The focus here is not on individual justification, but on God’s plan for the nation Israel, for it is a corporate focus. Paul gave several illustrations. We saw that the first illustration in Romans 9:13–14 that had to do with Esau and Jacob. The second illustration had to do with Moses, which I didn’t have time to finish last time; we just barely got started with that. The third illustration had to do with Pharaoh and the hardening of Pharaoh’s heart. The fourth illustration will have to do with the imagery of the potter and the clay coming out of Jeremiah.
My point here is that none of these have to do with God’s selection of individuals for eternal salvation and justification salvation. They are all related to God’s selection of the descendants of Abraham, Isaac, and Jacob for a particular purpose in human history that was laid out through the covenants to Israel in the Old Testament. This has to do with God’s purpose in the corporate calling and setting aside of Israel.
Romans 9:11 is a key verse. Here, we have the use of the word purpose, “… for the children not yet born,” talking about Esau and Jacob. Remember that their mother Rebecca was pregnant with twins.
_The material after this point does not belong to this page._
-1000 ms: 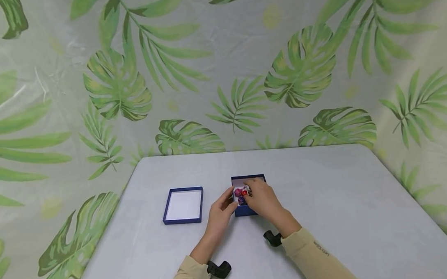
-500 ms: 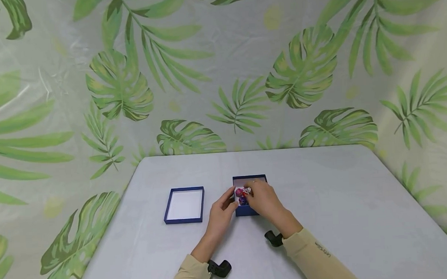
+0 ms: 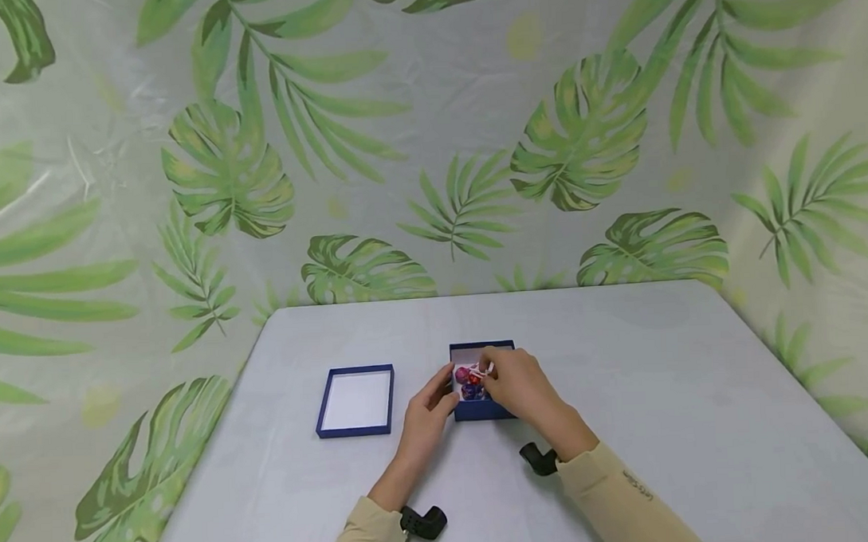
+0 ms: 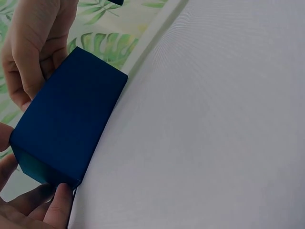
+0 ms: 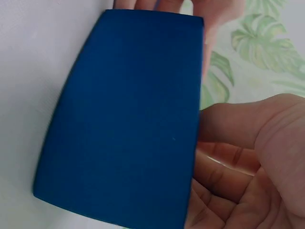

She gave birth to them. Esau was the one who came out first with his twin brother Jacob being the younger and grabbing at the heel, which was an idiom in the ancient world for trying to get ahead, trying to supplant somebody else, trying to overcome opposition and competition. Jacob was the heel grabber. He was the one trying to get ahead and taking advantage of his competition no matter what. That became characteristic of his life.
Romans 9:13 is a quotation from Malachi. “As it is written, ‘Jacob I have loved, but Esau I have hated.’ ” It is the knee-jerk interpretation by people who haven’t taken time to really study the Word to take this as talking about salvation. Some of those coming from our background have difficulty because they are English speakers who don’t understand Middle Eastern idioms or Middle Eastern culture. They go, “Well, it says right here. God hated Esau, so if God hated Esau that must mean that Esau wasn’t saved.”
That completely misunderstands the idiom here in this particular passage. It is talking about, especially when they’re stated in terms of opposites, accepting or preferring one person over another. It is not that you are rejecting the other person. It’s that you are giving preference to one person or one course of action over another course of action.
To human beings, this looks arbitrary, as if God is not fair. Paul addressed this misinterpretation in Romans 9:14 with the rhetorical question, “What shall we say then? Is there unrighteousness with God? Certainly not!” God in His sovereignty has the freedom to choose people for particular destinies. He was not selecting Jacob to go to Heaven and Esau to go to eternal condemnation. That’s not the context at all.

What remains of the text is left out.